EXERCISE GOAL> Can you transcribe the data exactly? Leave the pictures out.
─── SOURCE INFORMATION ───
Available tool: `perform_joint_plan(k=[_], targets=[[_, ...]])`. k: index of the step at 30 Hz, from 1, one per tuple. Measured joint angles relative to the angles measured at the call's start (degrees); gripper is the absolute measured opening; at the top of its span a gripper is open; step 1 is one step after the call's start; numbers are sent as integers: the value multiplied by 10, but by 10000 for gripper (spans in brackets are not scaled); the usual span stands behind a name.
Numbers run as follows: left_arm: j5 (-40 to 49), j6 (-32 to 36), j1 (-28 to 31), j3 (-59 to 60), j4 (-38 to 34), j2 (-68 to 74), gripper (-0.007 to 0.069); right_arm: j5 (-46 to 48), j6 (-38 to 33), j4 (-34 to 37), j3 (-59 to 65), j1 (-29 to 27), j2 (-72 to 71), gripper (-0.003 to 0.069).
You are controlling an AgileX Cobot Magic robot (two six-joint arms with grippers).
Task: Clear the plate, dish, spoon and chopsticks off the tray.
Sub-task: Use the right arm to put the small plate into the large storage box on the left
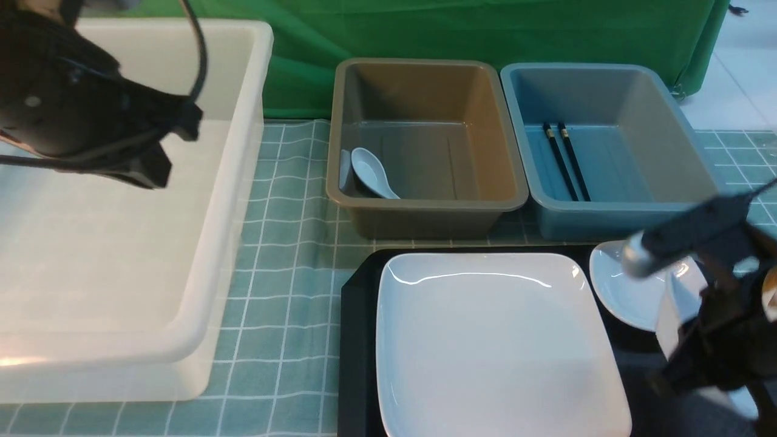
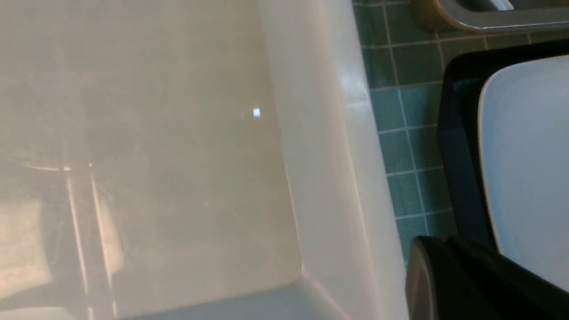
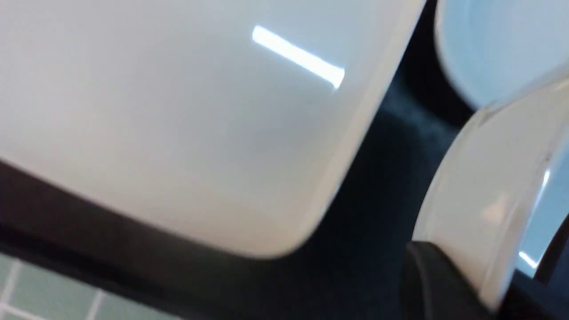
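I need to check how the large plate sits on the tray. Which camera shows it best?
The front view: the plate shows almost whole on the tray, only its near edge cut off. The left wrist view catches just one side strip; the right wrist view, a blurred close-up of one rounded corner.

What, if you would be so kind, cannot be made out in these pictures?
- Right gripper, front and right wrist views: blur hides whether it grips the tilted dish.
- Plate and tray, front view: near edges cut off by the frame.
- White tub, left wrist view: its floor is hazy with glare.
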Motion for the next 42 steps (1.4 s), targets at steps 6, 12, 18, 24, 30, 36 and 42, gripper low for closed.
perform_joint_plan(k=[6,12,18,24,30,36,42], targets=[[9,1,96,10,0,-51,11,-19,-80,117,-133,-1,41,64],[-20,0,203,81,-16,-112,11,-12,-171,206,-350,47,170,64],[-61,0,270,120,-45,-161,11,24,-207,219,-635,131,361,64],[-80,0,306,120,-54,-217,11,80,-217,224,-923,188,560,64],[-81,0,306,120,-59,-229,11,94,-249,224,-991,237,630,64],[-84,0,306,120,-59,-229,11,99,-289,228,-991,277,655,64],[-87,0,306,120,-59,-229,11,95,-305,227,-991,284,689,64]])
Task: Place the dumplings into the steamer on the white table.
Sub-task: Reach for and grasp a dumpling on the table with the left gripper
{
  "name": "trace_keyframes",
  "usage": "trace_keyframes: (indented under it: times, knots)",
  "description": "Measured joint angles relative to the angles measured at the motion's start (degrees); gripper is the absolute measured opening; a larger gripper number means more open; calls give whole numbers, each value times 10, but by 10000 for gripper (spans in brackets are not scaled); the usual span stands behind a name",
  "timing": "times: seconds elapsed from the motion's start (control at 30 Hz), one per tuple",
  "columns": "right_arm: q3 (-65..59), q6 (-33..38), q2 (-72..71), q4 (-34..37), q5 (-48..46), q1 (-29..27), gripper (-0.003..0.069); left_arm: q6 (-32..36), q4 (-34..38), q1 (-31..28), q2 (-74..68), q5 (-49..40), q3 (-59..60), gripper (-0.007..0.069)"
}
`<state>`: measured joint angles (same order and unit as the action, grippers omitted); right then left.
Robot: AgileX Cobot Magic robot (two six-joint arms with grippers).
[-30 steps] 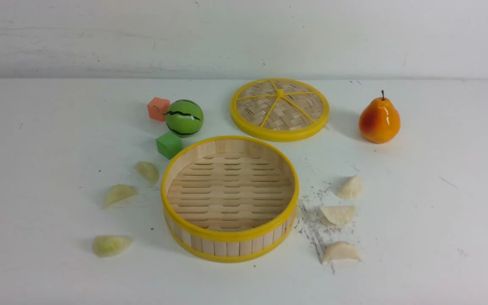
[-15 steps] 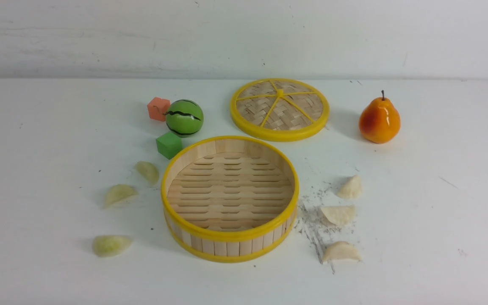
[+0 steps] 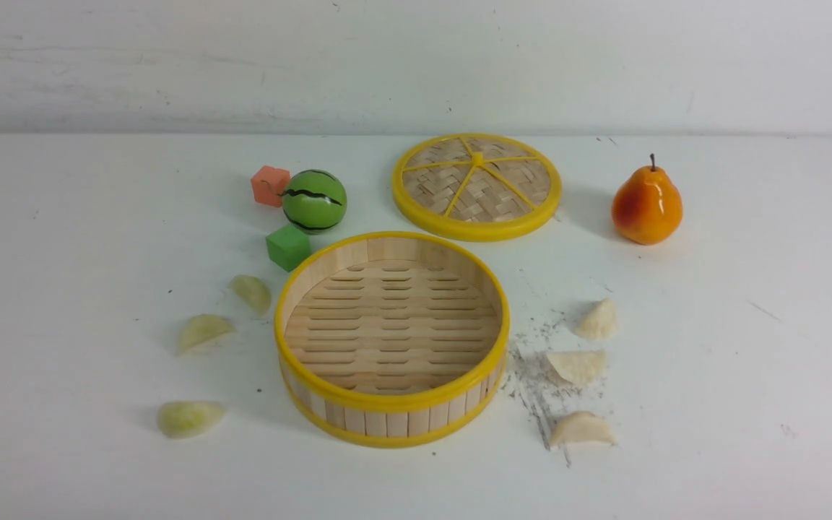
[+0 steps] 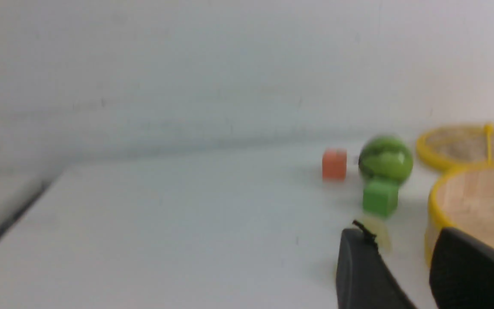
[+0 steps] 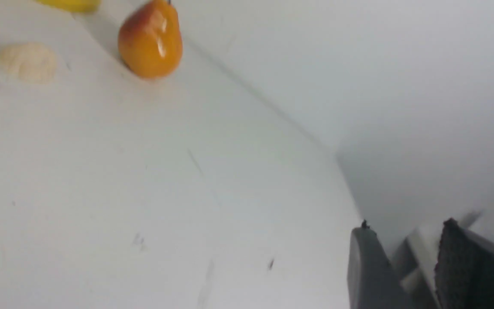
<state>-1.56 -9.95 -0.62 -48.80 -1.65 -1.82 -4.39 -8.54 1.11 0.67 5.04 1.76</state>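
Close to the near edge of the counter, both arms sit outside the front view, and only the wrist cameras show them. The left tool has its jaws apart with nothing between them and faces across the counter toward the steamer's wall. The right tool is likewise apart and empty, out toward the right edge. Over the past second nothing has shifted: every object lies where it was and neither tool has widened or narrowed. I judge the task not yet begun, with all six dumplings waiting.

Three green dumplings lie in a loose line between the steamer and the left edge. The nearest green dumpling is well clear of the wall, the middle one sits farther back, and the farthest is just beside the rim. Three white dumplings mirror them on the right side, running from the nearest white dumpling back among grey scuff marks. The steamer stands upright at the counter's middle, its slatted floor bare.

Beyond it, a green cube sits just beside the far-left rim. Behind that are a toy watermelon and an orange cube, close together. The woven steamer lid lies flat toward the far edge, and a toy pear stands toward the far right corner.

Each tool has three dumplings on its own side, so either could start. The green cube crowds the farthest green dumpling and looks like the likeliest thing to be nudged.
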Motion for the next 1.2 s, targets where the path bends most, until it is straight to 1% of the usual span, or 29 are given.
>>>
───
WRITTEN ANSWER>
Available tool: `perform_joint_plan(k=[_], targets=[[_, ...]])`. k: index of the step at 30 Hz, from 1, one per tuple. Measured joint angles relative to the angles measured at the call's start (degrees); gripper is the absolute measured opening; at the top of its span a gripper is open; step 1 is one step after the call's start; numbers are sent as integers: the value multiplied by 10, but by 10000 for gripper (spans in brackets are not scaled); the usual span stands behind a name.
Numbers run as follows: left_arm: j5 (-40 to 49), j6 (-32 to 36), j1 (-28 to 31), j3 (-59 to 60), j4 (-38 to 34), j2 (-68 to 74), gripper (-0.007 to 0.069); right_arm: j5 (-46 to 48), j6 (-38 to 33), j4 (-34 to 37), j3 (-59 to 65), j1 (-29 to 27), j2 (-72 to 71), gripper (-0.003 to 0.069).
You are controlling an AgileX Cobot Magic robot (two six-joint arms with grippers).
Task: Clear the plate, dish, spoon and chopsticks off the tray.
Sub-task: Use the right arm to put the small plate into the large storage box on the left
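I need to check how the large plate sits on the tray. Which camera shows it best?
The front view: the plate shows almost whole on the tray, only its near edge cut off. The left wrist view catches just one side strip; the right wrist view, a blurred close-up of one rounded corner.

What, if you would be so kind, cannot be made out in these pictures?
- Right gripper, front and right wrist views: blur hides whether it grips the tilted dish.
- Plate and tray, front view: near edges cut off by the frame.
- White tub, left wrist view: its floor is hazy with glare.
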Motion for the next 42 steps (1.4 s), targets at steps 6, 12, 18, 24, 30, 36 and 42, gripper low for closed.
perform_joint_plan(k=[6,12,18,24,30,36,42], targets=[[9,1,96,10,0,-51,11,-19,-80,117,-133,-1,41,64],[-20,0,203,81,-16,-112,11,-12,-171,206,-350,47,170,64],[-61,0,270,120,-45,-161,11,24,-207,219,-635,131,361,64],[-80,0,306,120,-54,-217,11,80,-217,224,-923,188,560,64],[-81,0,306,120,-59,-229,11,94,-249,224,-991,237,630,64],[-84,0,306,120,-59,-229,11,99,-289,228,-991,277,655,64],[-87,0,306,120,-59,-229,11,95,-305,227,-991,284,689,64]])
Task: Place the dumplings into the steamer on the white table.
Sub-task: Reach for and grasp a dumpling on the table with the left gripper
{
  "name": "trace_keyframes",
  "usage": "trace_keyframes: (indented under it: times, knots)",
  "description": "Measured joint angles relative to the angles measured at the motion's start (degrees); gripper is the absolute measured opening; a larger gripper number means more open; calls give whole numbers, each value times 10, but by 10000 for gripper (spans in brackets are not scaled); the usual span stands behind a name",
  "timing": "times: seconds elapsed from the motion's start (control at 30 Hz), one per tuple",
  "columns": "right_arm: q3 (-65..59), q6 (-33..38), q2 (-72..71), q4 (-34..37), q5 (-48..46), q1 (-29..27), gripper (-0.003..0.069); left_arm: q6 (-32..36), q4 (-34..38), q1 (-31..28), q2 (-74..68), q5 (-49..40), q3 (-59..60), gripper (-0.007..0.069)"
}
`<state>`: measured joint angles (same order and unit as the action, grippers omitted); right then left.
Robot: AgileX Cobot Magic robot (two six-joint arms with grippers).
[-30 steps] 
[-15 steps] 
[+0 steps] 
[+0 steps] 
[+0 steps] 
<state>-1.56 -9.95 -0.62 -48.80 -1.65 -1.82 -4.39 -8.54 1.11 0.67 5.04 1.76</state>
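Close to the near edge of the counter, both arms sit outside the front view, and only the wrist cameras show them. The left tool has its jaws apart with nothing between them and faces across the counter toward the steamer's wall. The right tool is likewise apart and empty, out toward the right edge. Over the past second nothing has shifted: every object lies where it was and neither tool has widened or narrowed. I judge the task not yet begun, with all six dumplings waiting.

Three green dumplings lie in a loose line between the steamer and the left edge. The nearest green dumpling is well clear of the wall, the middle one sits farther back, and the farthest is just beside the rim. Three white dumplings mirror them on the right side, running from the nearest white dumpling back among grey scuff marks. The steamer stands upright at the counter's middle, its slatted floor bare.

Beyond it, a green cube sits just beside the far-left rim. Behind that are a toy watermelon and an orange cube, close together. The woven steamer lid lies flat toward the far edge, and a toy pear stands toward the far right corner.

Each tool has three dumplings on its own side, so either could start. The green cube crowds the farthest green dumpling and looks like the likeliest thing to be nudged.
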Motion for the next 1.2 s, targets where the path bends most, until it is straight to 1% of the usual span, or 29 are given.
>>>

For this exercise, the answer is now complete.